Find the lines of data that contain the string "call", then list them.

Data for the task.
········

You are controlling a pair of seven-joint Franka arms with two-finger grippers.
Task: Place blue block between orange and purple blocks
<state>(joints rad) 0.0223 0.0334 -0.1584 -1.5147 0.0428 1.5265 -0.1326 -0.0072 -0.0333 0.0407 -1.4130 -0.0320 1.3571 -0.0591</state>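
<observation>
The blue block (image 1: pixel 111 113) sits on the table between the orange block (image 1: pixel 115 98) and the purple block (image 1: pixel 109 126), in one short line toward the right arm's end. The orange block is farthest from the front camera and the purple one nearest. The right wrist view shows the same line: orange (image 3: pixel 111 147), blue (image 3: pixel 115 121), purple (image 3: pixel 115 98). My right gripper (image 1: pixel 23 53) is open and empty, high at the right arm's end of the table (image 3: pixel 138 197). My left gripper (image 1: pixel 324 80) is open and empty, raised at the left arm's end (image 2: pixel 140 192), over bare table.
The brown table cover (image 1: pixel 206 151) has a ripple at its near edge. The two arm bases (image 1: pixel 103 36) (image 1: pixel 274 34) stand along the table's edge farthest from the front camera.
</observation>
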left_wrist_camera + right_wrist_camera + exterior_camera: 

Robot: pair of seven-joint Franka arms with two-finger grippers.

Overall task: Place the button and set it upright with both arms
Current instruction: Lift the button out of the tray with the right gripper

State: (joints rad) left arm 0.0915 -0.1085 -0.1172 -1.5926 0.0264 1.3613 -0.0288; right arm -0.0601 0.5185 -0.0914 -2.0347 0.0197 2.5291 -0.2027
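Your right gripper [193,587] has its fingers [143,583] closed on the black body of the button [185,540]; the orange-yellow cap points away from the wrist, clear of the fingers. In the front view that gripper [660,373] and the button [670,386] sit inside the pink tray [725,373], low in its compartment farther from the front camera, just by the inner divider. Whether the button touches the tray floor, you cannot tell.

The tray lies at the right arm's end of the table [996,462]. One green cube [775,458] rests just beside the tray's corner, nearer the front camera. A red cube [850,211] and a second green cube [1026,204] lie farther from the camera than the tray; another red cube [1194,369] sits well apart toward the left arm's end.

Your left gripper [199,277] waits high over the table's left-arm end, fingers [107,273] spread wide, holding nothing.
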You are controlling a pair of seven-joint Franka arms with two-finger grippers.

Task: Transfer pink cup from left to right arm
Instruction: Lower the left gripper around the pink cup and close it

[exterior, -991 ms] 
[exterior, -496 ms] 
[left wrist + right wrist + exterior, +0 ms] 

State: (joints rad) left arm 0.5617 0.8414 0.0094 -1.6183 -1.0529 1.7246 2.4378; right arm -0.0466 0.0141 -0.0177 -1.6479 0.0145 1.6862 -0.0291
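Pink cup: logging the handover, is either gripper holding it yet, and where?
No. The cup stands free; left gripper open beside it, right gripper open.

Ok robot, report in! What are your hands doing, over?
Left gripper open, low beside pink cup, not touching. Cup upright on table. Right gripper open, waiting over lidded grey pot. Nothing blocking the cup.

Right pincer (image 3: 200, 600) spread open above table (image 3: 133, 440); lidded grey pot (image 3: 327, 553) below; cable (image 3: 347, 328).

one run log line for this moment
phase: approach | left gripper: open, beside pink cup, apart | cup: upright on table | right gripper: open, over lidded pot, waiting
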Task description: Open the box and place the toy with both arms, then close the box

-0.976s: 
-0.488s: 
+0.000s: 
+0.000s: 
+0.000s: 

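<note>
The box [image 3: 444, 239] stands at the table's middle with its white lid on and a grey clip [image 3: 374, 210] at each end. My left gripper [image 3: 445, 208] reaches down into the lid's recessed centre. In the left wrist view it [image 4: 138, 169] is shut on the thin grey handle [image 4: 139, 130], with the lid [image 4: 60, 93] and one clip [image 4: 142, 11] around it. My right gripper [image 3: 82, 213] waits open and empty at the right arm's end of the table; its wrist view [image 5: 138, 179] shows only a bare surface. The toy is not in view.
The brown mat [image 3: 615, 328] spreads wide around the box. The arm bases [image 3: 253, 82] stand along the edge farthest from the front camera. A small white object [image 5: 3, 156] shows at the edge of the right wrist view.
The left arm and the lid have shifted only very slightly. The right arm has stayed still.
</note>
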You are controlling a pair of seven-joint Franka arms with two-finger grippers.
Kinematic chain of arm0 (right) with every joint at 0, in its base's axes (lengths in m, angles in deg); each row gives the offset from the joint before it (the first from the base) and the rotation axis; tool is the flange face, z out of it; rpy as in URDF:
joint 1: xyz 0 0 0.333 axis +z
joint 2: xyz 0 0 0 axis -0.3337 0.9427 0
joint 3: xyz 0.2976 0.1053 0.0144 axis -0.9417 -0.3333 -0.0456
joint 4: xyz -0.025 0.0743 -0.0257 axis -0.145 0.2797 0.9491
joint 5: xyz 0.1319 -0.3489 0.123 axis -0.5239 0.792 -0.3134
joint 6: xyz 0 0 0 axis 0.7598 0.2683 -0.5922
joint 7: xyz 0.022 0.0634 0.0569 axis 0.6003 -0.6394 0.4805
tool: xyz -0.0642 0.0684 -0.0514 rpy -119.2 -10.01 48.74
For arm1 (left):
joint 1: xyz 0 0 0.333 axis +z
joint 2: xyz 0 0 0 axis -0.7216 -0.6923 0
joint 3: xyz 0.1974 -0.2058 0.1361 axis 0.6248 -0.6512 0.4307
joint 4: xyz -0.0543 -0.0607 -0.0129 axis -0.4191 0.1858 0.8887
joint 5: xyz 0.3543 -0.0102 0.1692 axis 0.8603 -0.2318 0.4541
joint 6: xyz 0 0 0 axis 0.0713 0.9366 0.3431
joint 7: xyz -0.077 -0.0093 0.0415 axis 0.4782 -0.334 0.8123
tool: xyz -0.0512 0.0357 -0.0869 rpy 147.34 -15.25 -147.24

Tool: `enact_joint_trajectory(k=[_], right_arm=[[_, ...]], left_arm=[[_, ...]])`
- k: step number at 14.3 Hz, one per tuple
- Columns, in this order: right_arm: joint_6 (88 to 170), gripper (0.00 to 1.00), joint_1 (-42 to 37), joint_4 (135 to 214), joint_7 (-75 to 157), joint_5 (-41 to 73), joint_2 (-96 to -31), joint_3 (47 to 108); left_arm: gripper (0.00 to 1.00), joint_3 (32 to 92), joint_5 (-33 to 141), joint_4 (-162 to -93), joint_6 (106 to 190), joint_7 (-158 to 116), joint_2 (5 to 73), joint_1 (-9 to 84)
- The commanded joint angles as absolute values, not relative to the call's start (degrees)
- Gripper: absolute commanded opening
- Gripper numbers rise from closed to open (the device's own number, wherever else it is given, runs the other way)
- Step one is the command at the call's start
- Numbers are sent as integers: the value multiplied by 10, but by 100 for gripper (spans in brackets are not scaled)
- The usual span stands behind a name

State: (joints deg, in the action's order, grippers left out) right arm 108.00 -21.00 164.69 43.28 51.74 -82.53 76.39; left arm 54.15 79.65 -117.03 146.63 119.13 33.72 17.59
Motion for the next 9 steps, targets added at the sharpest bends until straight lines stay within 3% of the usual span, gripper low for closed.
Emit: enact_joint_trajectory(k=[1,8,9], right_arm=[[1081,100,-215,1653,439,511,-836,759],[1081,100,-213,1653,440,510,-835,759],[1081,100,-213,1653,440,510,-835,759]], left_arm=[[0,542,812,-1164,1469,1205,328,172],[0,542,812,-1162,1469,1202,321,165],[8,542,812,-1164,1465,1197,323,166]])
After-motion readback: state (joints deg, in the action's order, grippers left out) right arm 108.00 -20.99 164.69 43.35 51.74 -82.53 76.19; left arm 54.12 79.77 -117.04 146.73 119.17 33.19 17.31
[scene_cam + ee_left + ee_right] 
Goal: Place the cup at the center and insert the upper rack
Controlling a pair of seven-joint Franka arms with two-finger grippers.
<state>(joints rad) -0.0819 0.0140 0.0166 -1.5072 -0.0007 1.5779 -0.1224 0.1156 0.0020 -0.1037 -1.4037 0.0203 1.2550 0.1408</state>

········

Result of the exercise.
- The commanded joint angles as absolute values, not relative to the call's start (degrees)
- Step one is the command at the call's start

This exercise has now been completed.